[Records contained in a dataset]
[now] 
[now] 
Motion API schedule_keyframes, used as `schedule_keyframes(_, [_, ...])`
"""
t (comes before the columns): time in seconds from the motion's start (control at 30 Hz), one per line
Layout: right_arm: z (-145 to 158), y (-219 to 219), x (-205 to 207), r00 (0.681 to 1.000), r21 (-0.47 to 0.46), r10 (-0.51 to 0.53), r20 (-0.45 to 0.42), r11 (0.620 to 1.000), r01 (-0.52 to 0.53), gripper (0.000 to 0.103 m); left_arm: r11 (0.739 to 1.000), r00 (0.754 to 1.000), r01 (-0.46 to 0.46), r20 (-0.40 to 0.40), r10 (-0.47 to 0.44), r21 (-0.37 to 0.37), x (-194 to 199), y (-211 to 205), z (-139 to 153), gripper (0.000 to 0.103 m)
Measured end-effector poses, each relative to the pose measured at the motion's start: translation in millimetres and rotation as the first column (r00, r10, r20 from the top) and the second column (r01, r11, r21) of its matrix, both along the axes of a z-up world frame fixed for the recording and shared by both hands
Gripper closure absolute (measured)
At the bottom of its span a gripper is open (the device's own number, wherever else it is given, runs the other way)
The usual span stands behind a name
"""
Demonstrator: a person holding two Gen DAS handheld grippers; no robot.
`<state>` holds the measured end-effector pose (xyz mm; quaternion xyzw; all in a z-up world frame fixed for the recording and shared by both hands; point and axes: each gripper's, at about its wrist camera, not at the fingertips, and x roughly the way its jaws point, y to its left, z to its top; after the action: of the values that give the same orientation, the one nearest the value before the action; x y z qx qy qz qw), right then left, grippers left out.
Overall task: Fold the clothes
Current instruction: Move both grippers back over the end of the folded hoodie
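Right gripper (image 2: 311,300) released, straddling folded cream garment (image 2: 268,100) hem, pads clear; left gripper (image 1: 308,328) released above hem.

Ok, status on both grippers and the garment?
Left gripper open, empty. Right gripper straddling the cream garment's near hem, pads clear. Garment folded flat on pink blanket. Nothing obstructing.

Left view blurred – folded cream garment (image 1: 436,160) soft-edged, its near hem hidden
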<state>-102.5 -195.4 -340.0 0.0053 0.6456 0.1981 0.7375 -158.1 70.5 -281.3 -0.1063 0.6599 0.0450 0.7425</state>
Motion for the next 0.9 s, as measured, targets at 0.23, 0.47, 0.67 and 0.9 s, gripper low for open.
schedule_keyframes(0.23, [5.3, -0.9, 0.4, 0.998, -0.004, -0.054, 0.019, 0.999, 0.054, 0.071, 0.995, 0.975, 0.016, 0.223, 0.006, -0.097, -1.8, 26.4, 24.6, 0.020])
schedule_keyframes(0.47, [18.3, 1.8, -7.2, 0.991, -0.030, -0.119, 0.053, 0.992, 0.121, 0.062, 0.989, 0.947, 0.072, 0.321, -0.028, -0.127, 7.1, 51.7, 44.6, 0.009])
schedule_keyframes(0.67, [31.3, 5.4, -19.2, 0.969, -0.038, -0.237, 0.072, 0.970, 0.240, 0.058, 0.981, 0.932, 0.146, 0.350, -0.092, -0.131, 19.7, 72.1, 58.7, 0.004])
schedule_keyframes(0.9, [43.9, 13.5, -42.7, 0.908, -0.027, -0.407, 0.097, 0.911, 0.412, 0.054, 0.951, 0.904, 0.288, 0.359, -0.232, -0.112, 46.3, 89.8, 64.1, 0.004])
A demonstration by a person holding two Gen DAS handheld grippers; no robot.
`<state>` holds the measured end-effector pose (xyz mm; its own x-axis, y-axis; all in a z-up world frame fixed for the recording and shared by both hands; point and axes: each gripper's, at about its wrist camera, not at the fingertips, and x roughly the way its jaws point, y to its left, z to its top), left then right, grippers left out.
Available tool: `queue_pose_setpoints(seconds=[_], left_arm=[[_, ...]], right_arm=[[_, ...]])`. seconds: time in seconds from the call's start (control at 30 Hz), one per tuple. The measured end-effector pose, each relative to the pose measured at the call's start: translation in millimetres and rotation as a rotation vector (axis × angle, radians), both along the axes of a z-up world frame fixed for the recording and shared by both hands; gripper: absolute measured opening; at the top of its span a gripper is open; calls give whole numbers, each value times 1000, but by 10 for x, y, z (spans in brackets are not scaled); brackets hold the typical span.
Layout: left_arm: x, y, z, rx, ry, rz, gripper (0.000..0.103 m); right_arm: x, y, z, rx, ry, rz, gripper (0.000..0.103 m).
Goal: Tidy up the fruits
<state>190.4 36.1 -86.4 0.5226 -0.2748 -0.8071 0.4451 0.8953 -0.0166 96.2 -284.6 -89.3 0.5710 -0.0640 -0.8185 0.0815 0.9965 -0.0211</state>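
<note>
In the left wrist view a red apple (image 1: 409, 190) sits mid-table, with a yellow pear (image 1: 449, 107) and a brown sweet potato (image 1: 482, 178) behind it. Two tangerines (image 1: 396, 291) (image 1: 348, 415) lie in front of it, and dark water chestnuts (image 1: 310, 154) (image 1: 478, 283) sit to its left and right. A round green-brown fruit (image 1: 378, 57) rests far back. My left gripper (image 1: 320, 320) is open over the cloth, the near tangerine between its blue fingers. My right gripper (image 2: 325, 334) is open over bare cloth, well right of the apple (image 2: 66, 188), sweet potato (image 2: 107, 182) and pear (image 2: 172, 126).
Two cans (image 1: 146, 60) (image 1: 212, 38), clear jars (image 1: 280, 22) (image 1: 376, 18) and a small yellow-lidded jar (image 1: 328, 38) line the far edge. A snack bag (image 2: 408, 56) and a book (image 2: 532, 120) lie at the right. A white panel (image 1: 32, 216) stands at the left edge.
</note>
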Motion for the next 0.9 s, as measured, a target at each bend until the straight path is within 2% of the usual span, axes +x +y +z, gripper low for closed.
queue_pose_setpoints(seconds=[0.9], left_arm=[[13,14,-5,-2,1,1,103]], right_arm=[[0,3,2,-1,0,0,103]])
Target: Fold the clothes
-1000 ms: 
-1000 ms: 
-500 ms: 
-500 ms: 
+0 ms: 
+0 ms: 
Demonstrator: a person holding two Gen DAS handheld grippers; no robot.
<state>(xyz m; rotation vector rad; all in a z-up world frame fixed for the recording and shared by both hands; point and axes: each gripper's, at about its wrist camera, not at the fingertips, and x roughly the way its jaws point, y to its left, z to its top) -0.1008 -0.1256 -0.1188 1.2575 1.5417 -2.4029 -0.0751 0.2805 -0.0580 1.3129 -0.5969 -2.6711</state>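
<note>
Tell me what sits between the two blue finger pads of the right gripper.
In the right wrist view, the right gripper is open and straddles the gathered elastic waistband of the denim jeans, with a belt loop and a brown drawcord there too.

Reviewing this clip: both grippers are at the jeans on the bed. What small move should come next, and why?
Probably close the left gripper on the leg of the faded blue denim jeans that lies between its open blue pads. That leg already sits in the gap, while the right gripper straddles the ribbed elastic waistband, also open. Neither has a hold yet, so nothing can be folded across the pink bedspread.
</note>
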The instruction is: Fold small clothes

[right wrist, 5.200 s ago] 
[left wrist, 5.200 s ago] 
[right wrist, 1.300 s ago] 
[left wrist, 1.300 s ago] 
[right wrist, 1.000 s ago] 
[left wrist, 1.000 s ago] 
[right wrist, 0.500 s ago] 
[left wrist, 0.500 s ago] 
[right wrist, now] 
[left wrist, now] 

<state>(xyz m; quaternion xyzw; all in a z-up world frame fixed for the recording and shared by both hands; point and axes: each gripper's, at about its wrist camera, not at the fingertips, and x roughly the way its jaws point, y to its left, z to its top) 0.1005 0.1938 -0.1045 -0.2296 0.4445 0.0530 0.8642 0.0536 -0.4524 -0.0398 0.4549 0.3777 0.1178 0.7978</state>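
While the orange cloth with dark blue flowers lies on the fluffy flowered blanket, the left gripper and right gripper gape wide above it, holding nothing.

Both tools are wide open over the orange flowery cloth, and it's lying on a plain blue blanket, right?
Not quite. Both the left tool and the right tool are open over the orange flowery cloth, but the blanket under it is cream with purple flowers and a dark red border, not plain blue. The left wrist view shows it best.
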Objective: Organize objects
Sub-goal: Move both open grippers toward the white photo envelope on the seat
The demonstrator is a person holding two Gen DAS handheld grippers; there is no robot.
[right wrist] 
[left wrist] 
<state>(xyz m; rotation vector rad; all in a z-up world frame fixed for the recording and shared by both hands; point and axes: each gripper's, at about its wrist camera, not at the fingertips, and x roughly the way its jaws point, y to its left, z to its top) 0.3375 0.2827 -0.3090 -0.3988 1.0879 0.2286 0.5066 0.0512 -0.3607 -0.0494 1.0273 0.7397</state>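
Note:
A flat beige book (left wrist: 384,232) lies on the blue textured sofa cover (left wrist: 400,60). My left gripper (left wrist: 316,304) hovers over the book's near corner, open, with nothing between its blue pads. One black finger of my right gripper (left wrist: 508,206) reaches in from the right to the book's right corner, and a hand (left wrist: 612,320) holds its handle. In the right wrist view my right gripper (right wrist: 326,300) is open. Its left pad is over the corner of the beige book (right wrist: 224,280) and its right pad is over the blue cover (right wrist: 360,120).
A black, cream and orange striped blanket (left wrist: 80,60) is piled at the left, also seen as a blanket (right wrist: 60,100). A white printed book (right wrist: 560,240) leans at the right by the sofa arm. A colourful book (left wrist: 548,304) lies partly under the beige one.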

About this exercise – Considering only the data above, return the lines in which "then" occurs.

Result of the task –
`<state>` holds the measured end-effector pose (xyz mm; quaternion xyzw; all in a z-up world frame fixed for the recording and shared by both hands; point and axes: each gripper's, at about its wrist camera, not at the fingertips, and x roughly the way its jaws point, y to its left, z to its top; after the action: of the values that give the same orientation, the one nearest the value before the action; x y z qx qy qz qw), right then left, grippers left out.
`<state>` holds the measured end-effector pose (xyz mm; its own x-axis, y-axis; all in a z-up world frame fixed for the recording and shared by both hands; point and axes: each gripper's, at about its wrist camera, not at the fingertips, and x roughly the way its jaws point, y to its left, z to its top), left then right, grippers left out.

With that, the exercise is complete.